» **Problem to work on**
Please give the data again in full, exactly as it reads.
--- START ---
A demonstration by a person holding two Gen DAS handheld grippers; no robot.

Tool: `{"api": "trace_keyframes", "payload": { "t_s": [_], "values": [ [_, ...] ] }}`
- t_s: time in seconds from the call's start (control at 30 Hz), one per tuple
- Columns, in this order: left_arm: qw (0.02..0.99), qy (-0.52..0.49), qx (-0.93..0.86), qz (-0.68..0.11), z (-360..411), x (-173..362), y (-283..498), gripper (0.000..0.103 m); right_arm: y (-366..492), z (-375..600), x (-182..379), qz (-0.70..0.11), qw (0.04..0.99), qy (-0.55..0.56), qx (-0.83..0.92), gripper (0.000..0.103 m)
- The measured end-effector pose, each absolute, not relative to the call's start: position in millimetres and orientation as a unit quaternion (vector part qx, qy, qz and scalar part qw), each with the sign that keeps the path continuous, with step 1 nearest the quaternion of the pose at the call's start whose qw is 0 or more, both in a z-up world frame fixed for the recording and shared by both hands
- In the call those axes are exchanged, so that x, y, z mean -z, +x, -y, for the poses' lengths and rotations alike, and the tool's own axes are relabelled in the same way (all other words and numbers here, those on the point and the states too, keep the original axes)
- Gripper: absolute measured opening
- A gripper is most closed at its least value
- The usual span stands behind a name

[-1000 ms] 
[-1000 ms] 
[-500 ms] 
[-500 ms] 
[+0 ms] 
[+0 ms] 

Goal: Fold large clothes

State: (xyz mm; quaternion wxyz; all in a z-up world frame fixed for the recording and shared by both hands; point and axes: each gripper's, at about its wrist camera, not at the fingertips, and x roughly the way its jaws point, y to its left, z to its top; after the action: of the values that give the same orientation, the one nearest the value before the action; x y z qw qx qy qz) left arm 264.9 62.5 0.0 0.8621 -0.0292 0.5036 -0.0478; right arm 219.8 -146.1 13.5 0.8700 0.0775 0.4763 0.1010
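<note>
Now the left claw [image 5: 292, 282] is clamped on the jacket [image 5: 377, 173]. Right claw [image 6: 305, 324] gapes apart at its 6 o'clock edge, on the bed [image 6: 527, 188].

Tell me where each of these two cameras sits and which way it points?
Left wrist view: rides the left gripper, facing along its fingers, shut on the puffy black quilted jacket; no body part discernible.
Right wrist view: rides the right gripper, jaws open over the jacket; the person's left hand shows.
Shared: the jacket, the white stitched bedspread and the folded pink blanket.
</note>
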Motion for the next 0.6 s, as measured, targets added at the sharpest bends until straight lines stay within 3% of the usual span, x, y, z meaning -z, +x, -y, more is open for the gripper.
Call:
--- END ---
» **Exercise result**
A demonstration by a person holding two Gen DAS handheld grippers; no robot.

Tool: `{"api": "trace_keyframes", "payload": { "t_s": [_], "values": [ [_, ...] ] }}`
- t_s: time in seconds from the call's start (control at 30 Hz), one per tuple
- Columns, in this order: left_arm: qw (0.02..0.99), qy (-0.52..0.49), qx (-0.93..0.86), qz (-0.68..0.11), z (-360..411), x (-173..362), y (-283..498), gripper (0.000..0.103 m); right_arm: y (-366..492), z (-375..600), x (-182..379), qz (-0.70..0.11), qw (0.04..0.99), qy (-0.55..0.56), qx (-0.83..0.92), gripper (0.000..0.103 m)
- The measured end-effector pose, each absolute, not relative to the call's start: position in millimetres and orientation as a unit quaternion (vector part qx, qy, qz and scalar part qw), each with the sign that keeps the path continuous, with step 1 nearest the quaternion of the pose at the call's start whose qw is 0 or more, both in a z-up world frame fixed for the recording and shared by both hands
- In the call those axes are exchanged, so that x, y, z mean -z, +x, -y, for the poses' lengths and rotations alike, and the tool's own axes are relabelled in the same way (all other words and numbers here, those on the point and the states too, keep the original axes)
- Gripper: absolute measured opening
- A gripper is most closed at its least value
- The usual span stands behind a name

[-1000 ms] 
[-1000 ms] 
[-500 ms] 
[-500 ms] 
[+0 ms] 
[+0 ms] 

Goal: Fold large clothes

State: (xyz mm; quaternion wxyz; all in a z-up world frame fixed for the recording and shared by both hands; point and axes: each gripper's, at about its wrist camera, not at the fingertips, and x roughly the way its jaws point, y to its left, z to its top; after the action: of the values that give the same orientation, the one nearest the value before the action; x y z qw qx qy qz) left arm 264.9 62.5 0.0 0.8621 -0.0292 0.5036 -0.0478; right arm 219.8 -146.1 13.5 0.8700 0.0775 0.4763 0.1010
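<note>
Now the left claw [image 5: 292, 282] is clamped on the jacket [image 5: 377, 173]. Right claw [image 6: 305, 324] gapes apart at its 6 o'clock edge, on the bed [image 6: 527, 188].

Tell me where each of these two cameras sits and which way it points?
Left wrist view: rides the left gripper, facing along its fingers, shut on the puffy black quilted jacket; no body part discernible.
Right wrist view: rides the right gripper, jaws open over the jacket; the person's left hand shows.
Shared: the jacket, the white stitched bedspread and the folded pink blanket.
</note>
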Motion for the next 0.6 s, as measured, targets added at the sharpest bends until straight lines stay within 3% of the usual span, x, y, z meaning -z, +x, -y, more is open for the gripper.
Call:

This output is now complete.